Data: Begin
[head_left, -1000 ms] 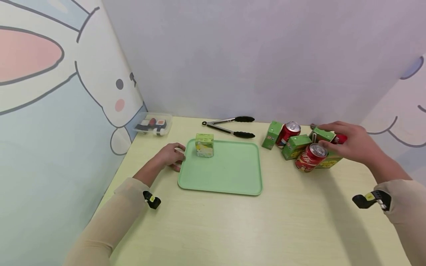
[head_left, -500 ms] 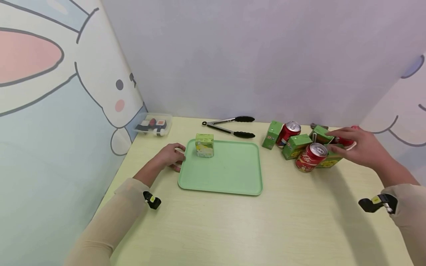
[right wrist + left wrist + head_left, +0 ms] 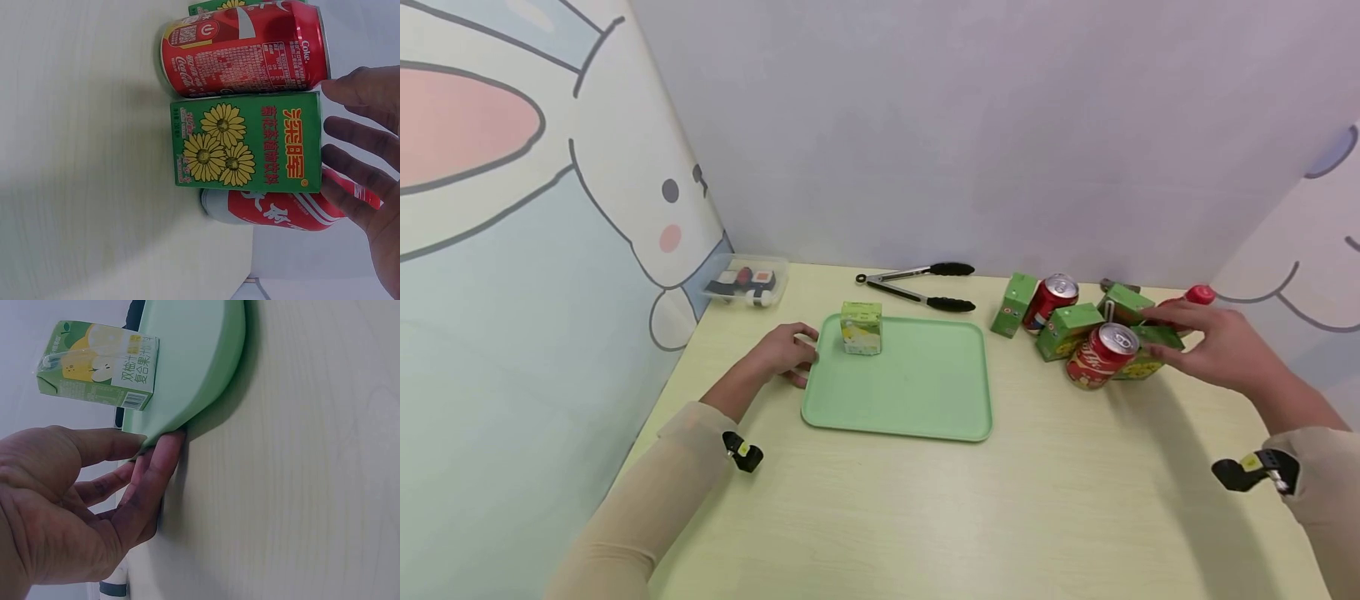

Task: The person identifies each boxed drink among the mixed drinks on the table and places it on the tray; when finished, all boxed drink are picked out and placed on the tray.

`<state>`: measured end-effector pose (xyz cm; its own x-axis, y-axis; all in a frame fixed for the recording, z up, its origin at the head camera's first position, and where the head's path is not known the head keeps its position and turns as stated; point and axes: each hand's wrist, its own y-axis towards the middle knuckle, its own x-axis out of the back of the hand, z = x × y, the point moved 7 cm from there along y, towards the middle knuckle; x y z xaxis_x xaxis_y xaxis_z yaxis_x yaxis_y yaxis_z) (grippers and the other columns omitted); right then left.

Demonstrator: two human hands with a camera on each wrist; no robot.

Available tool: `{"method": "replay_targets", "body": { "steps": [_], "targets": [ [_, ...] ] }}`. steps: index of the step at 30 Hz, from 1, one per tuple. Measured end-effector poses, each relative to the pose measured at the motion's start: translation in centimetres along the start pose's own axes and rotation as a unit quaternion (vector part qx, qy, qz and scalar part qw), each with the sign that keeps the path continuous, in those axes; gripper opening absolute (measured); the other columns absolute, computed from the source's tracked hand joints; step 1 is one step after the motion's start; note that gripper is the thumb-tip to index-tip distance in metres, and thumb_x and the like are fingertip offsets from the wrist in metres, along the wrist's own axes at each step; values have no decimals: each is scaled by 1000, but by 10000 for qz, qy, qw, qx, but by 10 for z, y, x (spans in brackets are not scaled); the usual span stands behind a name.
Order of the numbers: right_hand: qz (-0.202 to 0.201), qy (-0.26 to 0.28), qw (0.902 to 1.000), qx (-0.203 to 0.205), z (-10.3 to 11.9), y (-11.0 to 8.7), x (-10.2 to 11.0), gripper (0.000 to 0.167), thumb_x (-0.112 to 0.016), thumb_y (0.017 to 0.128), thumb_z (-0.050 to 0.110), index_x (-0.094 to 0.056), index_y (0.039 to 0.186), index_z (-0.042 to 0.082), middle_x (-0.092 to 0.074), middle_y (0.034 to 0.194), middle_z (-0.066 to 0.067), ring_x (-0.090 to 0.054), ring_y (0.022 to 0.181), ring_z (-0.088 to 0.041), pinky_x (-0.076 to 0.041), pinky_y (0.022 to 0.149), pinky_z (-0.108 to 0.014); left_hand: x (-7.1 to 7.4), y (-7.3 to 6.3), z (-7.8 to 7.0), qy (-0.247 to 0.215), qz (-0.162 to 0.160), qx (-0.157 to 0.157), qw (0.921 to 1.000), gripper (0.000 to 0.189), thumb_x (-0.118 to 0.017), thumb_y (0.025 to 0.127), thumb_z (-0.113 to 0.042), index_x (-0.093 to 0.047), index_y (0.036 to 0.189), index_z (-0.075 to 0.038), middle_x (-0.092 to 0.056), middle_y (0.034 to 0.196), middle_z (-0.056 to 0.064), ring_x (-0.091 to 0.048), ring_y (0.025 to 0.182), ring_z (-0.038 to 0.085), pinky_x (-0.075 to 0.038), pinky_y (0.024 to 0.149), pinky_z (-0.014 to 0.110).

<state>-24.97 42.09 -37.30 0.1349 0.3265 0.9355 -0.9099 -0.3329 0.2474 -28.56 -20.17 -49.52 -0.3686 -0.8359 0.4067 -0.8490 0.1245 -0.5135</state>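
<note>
My left hand (image 3: 786, 352) pinches the left rim of a pale green tray (image 3: 917, 383), thumb above and fingers below in the left wrist view. Upright on the tray stands a green-and-white juice carton (image 3: 100, 365) with fruit pictures. Over on the right, my right hand (image 3: 1217, 346) is at the top of a green drink carton (image 3: 247, 142) with yellow flowers. Its fingers are spread and fairly straight; whether they touch the carton, I cannot tell. The thumb lies close to the top of a red Coke can (image 3: 244, 50). A red bottle (image 3: 275, 209) stands beyond the carton.
Beside these are more green cartons (image 3: 1015, 304) and another red can (image 3: 1051, 304). Black-handled tongs (image 3: 917, 283) lie spread behind the tray. A clear box of toy sushi (image 3: 745, 282) sits at the back left, and walls bound the table (image 3: 910, 517).
My right hand has shifted right and a little nearer, from over the back cartons to the flowered carton, uncovering the red bottle's cap. The left hand and tray stay put.
</note>
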Motion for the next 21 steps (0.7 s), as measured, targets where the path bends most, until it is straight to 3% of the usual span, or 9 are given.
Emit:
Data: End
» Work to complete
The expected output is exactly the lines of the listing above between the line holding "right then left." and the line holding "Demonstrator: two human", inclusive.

» Answer
`<state>`: measured end-effector pose (xyz cm; its own x-axis, y-axis; all in a frame fixed for the recording, z up, its origin at the head camera's first position, and where the head's path is not known the head keeps its position and turns as stated; point and axes: each hand's wrist, its own y-axis towards the middle knuckle, its own x-axis out of the back of the hand, z = x × y, the point moved 7 cm from there along y, towards the middle knuckle; x y z xaxis_x xaxis_y xaxis_z yaxis_x yaxis_y yaxis_z) (grippers and the other columns omitted); right then left.

Demonstrator: two human hands with a camera on each wrist; no robot.

Nothing further remains in the output.